Consumer credit sinks as jobless rate jumps to a 25-year high

Real Estate News & Commentary by Chris McLaughlin, June 8, 2009


http://www.shortsalesrichesturbocharged.com


Package for a Six-Figure Payday!” (But it’s only
good for the next 14 months…)

I don’t know why people haven’t caught on to this yet.
Because with this, you can forget fearing this recession,
and use it to your advantage instead!

I’ll show you how this Thursday night, and it’ won’t cost you a cent.

But there IS a catch – we fill up early, and there’s no
wait list. And at last count, we only had 25 spots left.

Go and grab one of these last openings NOW, or miss out.

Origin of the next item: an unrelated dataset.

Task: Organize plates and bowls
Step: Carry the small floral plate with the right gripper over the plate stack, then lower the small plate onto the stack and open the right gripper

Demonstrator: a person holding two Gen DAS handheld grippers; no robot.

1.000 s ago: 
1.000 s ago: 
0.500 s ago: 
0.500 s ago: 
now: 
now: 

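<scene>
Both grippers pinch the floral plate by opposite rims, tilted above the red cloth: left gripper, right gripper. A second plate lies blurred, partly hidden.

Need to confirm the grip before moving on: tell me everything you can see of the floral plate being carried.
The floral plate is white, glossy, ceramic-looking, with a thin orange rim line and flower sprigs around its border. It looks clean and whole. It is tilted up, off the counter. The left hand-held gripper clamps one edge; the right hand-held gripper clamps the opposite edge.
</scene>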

https://www2.gotomeeting.com/register/594183226

Freebies for home buyers

Unsold homes cost builders money, and hence builders are looking at ways of selling homes as quickly as possible by offering incentives. “Builders used up all their construction loan money, and they’re sitting on properties. So they can’t build any more houses because they’ve got to sell these first,” says Rhonda Duffy, owner of Duffy Realty. In addition to offering 5% to 20% discounts off the asking price, builders are giving away freebies to sweeten the deal. Some of the freebies offered are upgrades and appliances (nicer marble, hardwood floors, microwaves, freestanding ranges, cooktops, refrigerators, and washers), vacations to places such as Cayman Islands and Mexico, and cars such as E-Class Mercedes. Builders are also offering to pay for closing costs, fencing and landscaping, home inspection, and parking and association fees. Brian Lewis, executive vice president of Halstead Property, says buyers are feeling powerful, and they’re using the current downturn to get great deals. “They are not necessarily falling in love with homes. They are falling in love with deals,” said Lewis.

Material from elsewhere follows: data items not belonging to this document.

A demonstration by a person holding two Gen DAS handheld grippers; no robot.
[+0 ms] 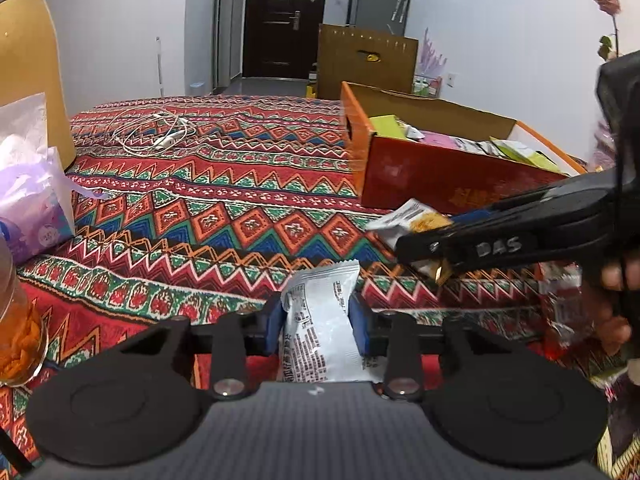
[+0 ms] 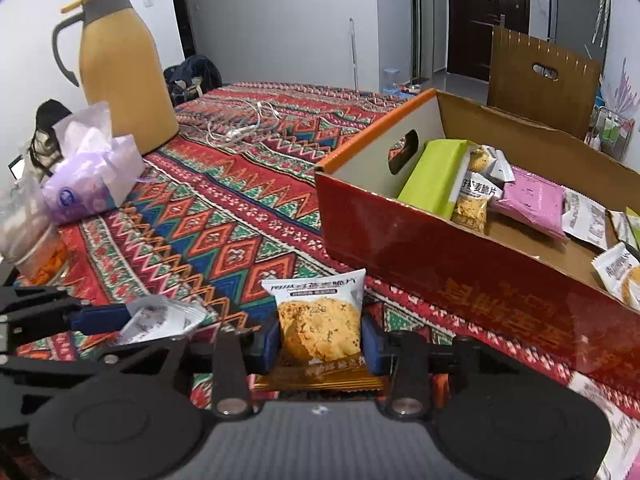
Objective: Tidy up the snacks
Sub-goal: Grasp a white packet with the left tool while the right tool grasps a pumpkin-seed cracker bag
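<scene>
Patterned cloth (image 2: 224,216) fills our view, and the red box (image 2: 460,276) beside us runs off frame, its gold lettering upside down and unreadable. Our left gripper (image 1: 318,320) is clamped on a silver packet (image 1: 320,320), its back print too small to read. Our right gripper (image 2: 320,336) pinches a cookie packet (image 2: 318,320); "DAS" shows on its finger.

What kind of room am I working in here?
Probably a small apartment or dorm room, not a lab: a dark entry door down a hallway, a patterned tablecloth with a yellow thermos jug, and a tissue pack.
</scene>
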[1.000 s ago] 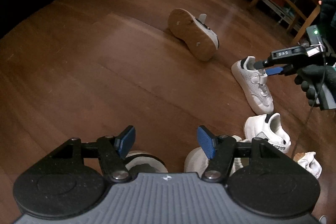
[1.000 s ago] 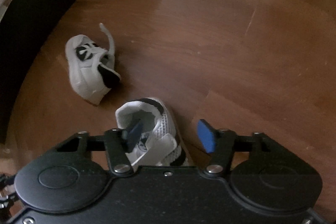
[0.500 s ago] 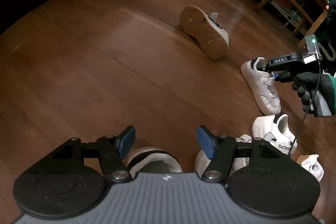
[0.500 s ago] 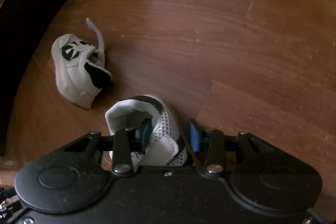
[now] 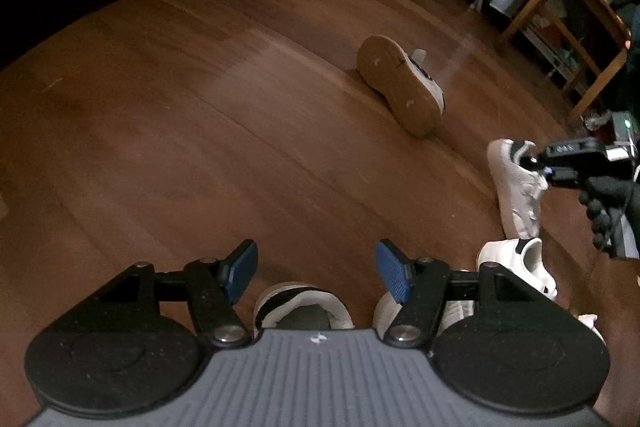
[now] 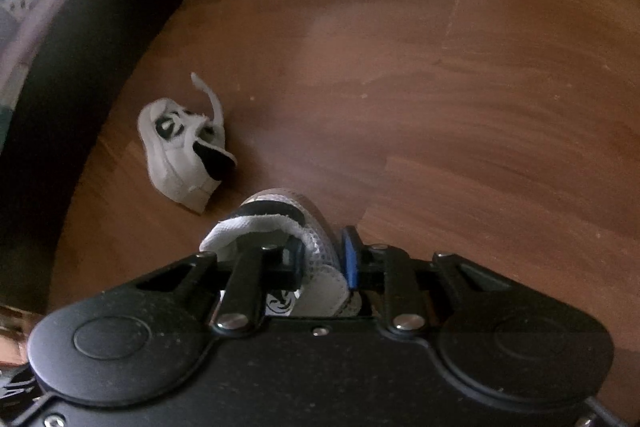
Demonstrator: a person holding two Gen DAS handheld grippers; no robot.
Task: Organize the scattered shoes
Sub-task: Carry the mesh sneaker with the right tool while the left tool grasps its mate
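Two tools in play: my right tool (image 6: 322, 259) is closing on the collar wall of a white mesh sneaker (image 6: 280, 227) on the floor (image 6: 460, 87) — one pad inside, one outside. The left tool (image 5: 316, 269) stands wide and empty above a black-lined shoe (image 5: 300, 307). I would seat the pinch fully before lifting — the soft collar may slip. Its likely mate (image 6: 184, 151) lies tipped, far left.

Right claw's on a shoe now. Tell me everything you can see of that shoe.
The white mesh shoe is a small sneaker with a black band round the heel collar, a white strap across the top and a dark swirl logo. The right claw is closing on its side wall, one pad inside the opening, one outside. In the left wrist view it lies sole down on the wood floor, apart from the other shoes.
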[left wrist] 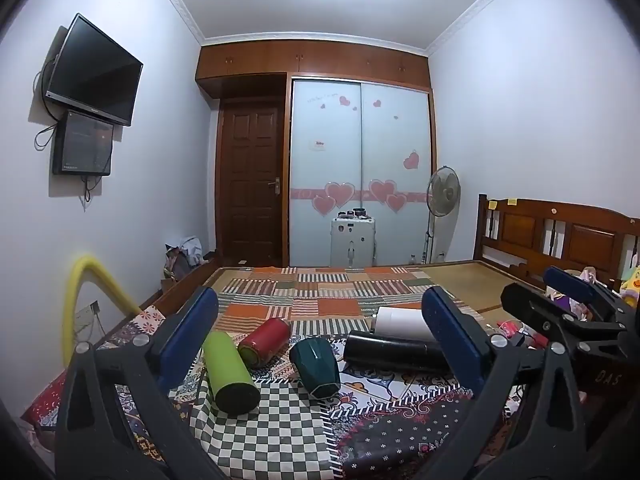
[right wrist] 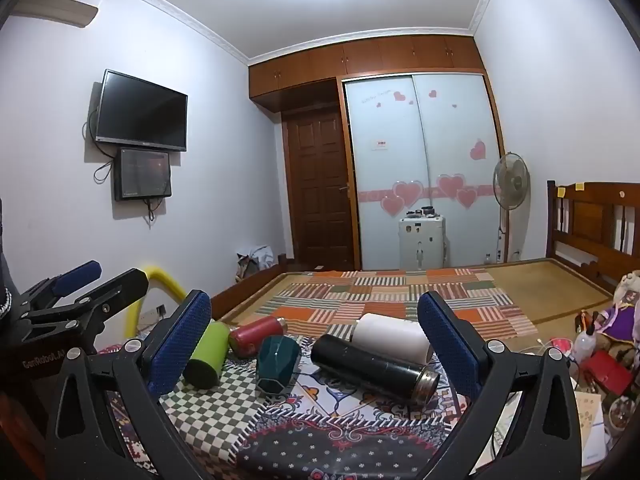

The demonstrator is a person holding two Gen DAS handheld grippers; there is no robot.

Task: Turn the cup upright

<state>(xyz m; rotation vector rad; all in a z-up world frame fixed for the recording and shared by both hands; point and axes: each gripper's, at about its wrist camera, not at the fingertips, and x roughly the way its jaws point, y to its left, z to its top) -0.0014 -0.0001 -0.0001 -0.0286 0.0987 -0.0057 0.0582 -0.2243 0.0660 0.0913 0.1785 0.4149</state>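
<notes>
Several cups lie on their sides on the patterned cloth on the bed: a green cup (left wrist: pixel 232 372) (right wrist: pixel 205 354), a red cup (left wrist: pixel 265 342) (right wrist: pixel 256 334), a dark teal faceted cup (left wrist: pixel 316 366) (right wrist: pixel 277 364), a black flask (left wrist: pixel 394 350) (right wrist: pixel 374 364) and a white cup (left wrist: pixel 402 323) (right wrist: pixel 394 338). My left gripper (left wrist: pixel 320 344) is open and empty, held above the cups with its blue pads either side of them. My right gripper (right wrist: pixel 314 344) is open and empty too, over the same group. Each gripper shows at the edge of the other's view.
A wooden headboard (left wrist: pixel 560 236) stands at the right, with toys and clutter (right wrist: pixel 600 344) beside the cloth. A yellow padded rail (left wrist: pixel 86 300) rises at the left bed edge. A fan (left wrist: pixel 442 196), wardrobe and door stand beyond the bed.
</notes>
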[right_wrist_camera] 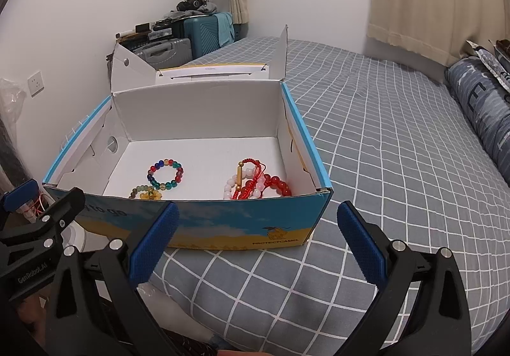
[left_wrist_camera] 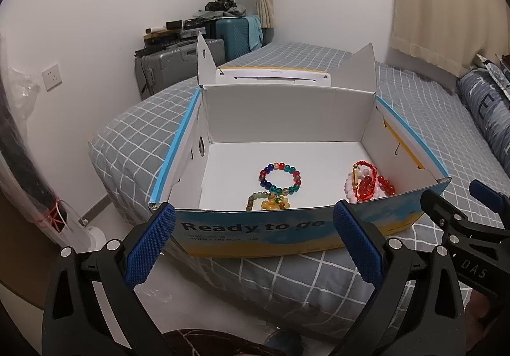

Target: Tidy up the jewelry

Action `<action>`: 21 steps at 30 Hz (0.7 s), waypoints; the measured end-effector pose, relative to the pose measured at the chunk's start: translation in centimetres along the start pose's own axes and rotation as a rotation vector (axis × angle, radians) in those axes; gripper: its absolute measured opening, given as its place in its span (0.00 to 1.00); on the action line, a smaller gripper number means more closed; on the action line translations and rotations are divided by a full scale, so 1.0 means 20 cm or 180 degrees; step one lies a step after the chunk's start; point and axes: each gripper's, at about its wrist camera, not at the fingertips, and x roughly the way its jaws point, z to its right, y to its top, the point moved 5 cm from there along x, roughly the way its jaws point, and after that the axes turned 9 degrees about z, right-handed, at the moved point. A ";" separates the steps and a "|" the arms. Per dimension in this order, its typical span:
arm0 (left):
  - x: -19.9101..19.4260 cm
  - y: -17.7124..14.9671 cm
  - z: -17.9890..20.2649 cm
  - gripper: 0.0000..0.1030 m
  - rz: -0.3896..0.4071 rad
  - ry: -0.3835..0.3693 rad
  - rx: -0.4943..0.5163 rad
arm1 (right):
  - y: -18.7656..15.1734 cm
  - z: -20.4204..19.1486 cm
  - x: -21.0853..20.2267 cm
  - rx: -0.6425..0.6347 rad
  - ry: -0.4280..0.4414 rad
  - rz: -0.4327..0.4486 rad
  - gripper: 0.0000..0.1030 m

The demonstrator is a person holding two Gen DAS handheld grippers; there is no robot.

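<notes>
- We are over a bed with a grey quilt checked in white lines (right_wrist_camera: 398, 139); a dark blue printed pillow (right_wrist_camera: 481, 107) lies along its right side.
- A teal hard-shell suitcase (left_wrist_camera: 234, 37) and a grey hard-shell suitcase (left_wrist_camera: 165, 69) stand against the wall beyond the bed's far end.
- An open cardboard box with a white inside and a blue and yellow printed outside (left_wrist_camera: 287, 107) sits on the bed near its front edge, flaps raised at the back.
- Our left gripper (left_wrist_camera: 251, 244) hangs just short of the box's front wall, its blue-padded fingers (left_wrist_camera: 149, 244) spread wide with nothing between them.
- Our right gripper (right_wrist_camera: 255, 247) is also just before that wall, toward its right end, jaws wide apart and empty.
- Inside the box, a heap of red, white and pink bead bracelets with a red braided cord (right_wrist_camera: 255, 183) lies in the front right corner.
- A round bracelet of multicoloured glass beads (left_wrist_camera: 280, 179) lies flat on the box floor near the middle.
- Touching its front, a bracelet of green and yellow beads (left_wrist_camera: 266, 201) rests against the front wall, partly hidden.
</notes>
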 end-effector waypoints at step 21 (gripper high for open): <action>0.00 0.00 0.03 0.94 0.0006 0.0001 0.0078 | -0.01 0.01 0.02 0.0022 -0.0007 -0.0032 0.93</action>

Cracking down on unscrupulous mortgage brokers

The Federal Housing Administration (FHA) is introducing a variety of measures to ensure that only credible players operate as mortgage brokers. In the recent past, the market has seen a number of unscrupulous brokers trying to mislead and make money from unsuspecting borrowers. William Apgar, the senior adviser to the secretary for mortgage finance at the Department of Housing and Urban Development says, “These folks know how to scam people and they’re now trying to scam people in a new way.

But these guys haven’t just invaded FHA. They’re in every corner of the world.” In the past, brokers could refer applicants to approved lenders and charge the borrower a fee without prior approval. Now brokers who originate FHA mortgages will have to obtain approval in advance from the federal Department of Housing and Urban Development, of which FHA is a division. In addition, individuals convicted of making fraudulent loans cannot take part in the FHA program. Richard L. Tracy Jr., a board member of the Connecticut Society of Mortgage Brokers and an FHA-approved lender, welcomed FHA’s measures and advised borrowers to “go to the Web site of their state banking departments to verify the lenders’ licenses” before using their services.

Congressmen to the rescue of borrowers

Last month, President Barack Obama signed the “Hope for Homeowners” bill which helps people to become eligible for government-insured mortgages. However, this program relies on voluntary participation by lenders and so far has been largely unsuccessful. Officials in the Treasury Department say the program needs more time. Meanwhile, as foreclosures rise, lawmakers are doing their bit to help people who are unable to afford mortgage payments. Elijah Cummings, a Democratic member of the United States House of Representatives, representing the 7th district of the State of Maryland, has arranged for 19 banks to set up shop at Morgan State University this week to work with homeowners in Baltimore struggling to pay their mortgages. Cummings expects at least 500 troubled borrowers to show up, and hopes to convince the White House that homeowners need federal money for a bailout. “We may very well be reaching the point of a tsunami of foreclosures,” said Cummings. Rep. Maxine Waters, who represents Los Angeles, has called lenders directly to seek lower payments for her constituents. House ethics rules, while cautioning lawmakers about getting involved in private disputes, do not explicitly prohibit them from doing so. Cummings and Waters believe they have no choice but to intervene since they worry that thousands of people are likely to become homeless in the near-future.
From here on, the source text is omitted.